WND's first response was a “news” article that aimed to set him straight on what birthers believe (with an accompanying opt-in poll headlined “Arguing With Idiot”), insisting that birthers “reflect a far greater diversity of opinion than is assumed by Beck's characterization.” This was followed by an article by Jerome Corsi insisting that, contrary to Beck's idea that birthers believe “a wild conspiracy in which Obama's parents, knowing he would someday be president, 'preemptively' collaborated with two separate newspapers to publish phony announcements stating he was born in Hawaii,” the real truth is that “the birth announcements offer no proof of citizenship, because they might reflect nothing more than information a family filed with the Hawaii Department of Health to obtain a state Certification of Live Birth for a baby born outside Hawaii.”

Note the word “might” in there. That's a major clue that WND's birther conspiracy hinges on what might be the truth -- that shadowy area where conspiracy theorists like Corsi do their work -- not what actually is the truth.

Corsi also repeats the claim that “even the Hawaii state government refused to accept a short-form COLB [certification of live birth] as proof of a Hawaiian birth required for eligibility in state programs,” citing as an example the state's Home Lands program. But given that the Home Lands program is open only to people of “native Hawaiian” ancestry -- something Obama has never claimed to be -- the question of whether Obama's COLB is sufficient proof for it is irrelevant.

WND then brought in the heavy artillery -- Alan Keyes.

In his January 8 column (yes, he's a regular WND columnist), Keyes questioned Beck's constitutional bona fides, claiming that “he apparently fails to appreciate the real issue raised by the controversy over Barack Obama's constitutional eligibility for the presidency” and that he “simply parrots the mad-stream media's malicious caricature of the eligibility issue.” Keyes also claims that Beck's words “carry overtones of the notion that the Constitution is a 'living document,' to be shaped and reshaped in light of the trendy preoccupations and priorities of the moment.” (Actually, the opposite is true -- Beck has touted a book claiming that the “living Constitution” idea “is so alien to the constitutionalism of the American Founders.”)

All this is targeted, by the way, at someone who just a week earlier received honorable mention in WND's “person of the year” competition.

While we're as entertained by intramural battles over conspiracy theories as much as the next person, it's important to note that Beck has previously had no problem embracing claims propagated by WND.

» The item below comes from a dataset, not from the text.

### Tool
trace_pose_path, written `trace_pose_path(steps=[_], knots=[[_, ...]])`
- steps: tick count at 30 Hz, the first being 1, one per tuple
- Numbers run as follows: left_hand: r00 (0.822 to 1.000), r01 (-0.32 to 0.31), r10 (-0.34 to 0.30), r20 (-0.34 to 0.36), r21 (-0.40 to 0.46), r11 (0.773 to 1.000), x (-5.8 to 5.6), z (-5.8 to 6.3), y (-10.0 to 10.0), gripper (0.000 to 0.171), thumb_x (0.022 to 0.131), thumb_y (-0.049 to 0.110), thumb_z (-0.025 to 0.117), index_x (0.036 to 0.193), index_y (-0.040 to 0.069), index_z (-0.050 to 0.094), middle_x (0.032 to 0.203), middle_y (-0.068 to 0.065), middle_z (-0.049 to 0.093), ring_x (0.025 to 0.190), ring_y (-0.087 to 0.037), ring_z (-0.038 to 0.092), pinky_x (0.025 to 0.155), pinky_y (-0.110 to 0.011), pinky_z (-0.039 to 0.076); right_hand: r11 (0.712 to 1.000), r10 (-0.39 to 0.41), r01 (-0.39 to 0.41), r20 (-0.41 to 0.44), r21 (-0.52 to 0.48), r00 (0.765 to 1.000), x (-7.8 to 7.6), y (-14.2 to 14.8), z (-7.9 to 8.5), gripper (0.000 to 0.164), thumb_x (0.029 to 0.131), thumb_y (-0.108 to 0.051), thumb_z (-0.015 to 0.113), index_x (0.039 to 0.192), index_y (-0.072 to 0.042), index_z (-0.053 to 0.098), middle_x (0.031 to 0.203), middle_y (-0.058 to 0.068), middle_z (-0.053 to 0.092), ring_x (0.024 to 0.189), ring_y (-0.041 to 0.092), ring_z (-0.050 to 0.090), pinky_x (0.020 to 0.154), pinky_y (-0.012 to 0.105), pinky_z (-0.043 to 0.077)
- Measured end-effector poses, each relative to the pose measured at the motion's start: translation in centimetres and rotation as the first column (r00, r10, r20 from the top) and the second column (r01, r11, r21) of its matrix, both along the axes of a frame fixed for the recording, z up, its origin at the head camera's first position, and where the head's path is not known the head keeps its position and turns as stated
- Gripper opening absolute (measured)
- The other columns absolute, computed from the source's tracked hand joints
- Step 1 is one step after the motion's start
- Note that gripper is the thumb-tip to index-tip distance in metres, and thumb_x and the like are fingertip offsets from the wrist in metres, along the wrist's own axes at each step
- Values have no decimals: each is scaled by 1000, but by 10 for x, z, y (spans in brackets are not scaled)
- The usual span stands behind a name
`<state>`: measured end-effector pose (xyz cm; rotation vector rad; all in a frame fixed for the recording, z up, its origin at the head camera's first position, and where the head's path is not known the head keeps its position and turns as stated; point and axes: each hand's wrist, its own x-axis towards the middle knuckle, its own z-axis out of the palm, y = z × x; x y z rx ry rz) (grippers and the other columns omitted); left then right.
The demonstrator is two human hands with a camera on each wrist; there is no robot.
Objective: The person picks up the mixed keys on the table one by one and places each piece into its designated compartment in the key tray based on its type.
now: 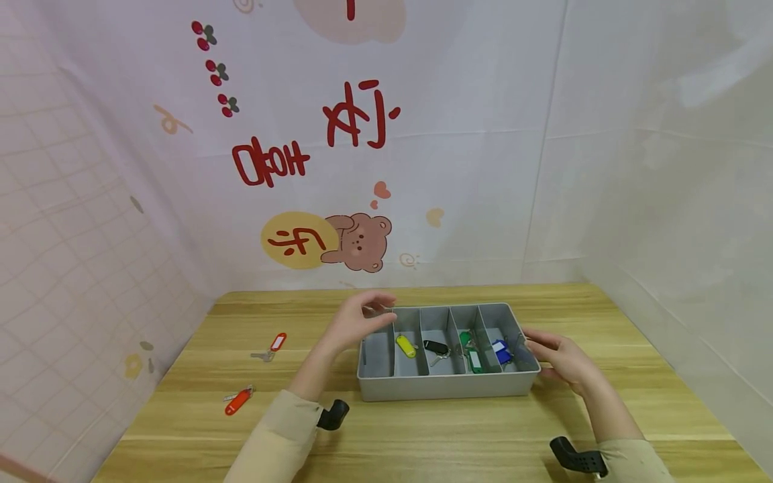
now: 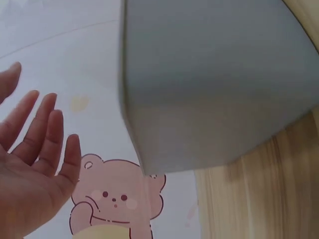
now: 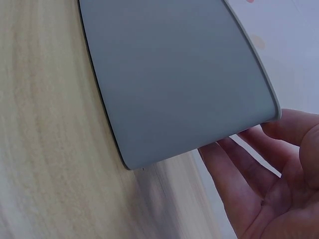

Chief among them is the conspiracy theory that Obama wants to create a “civilian national security force” that would serve as a personal army -- a WND favorite. There's also the false claim that Anita Dunn asserted she controlled the media while communications chief for Obama's presidential campaign, as well as the witch hunt against Van Jones (WND has touted how Beck “picked up WND's reporting” on Jones).

Just because Beck is trying to distance himself from the birthers doesn't mean he's keeping the crazies at WND at arm's length. As soon as one or the other forwards a new smear that fits their mutual goal of taking down the Obama administration, it will be dutifully echoed, and they will be BFFs once again.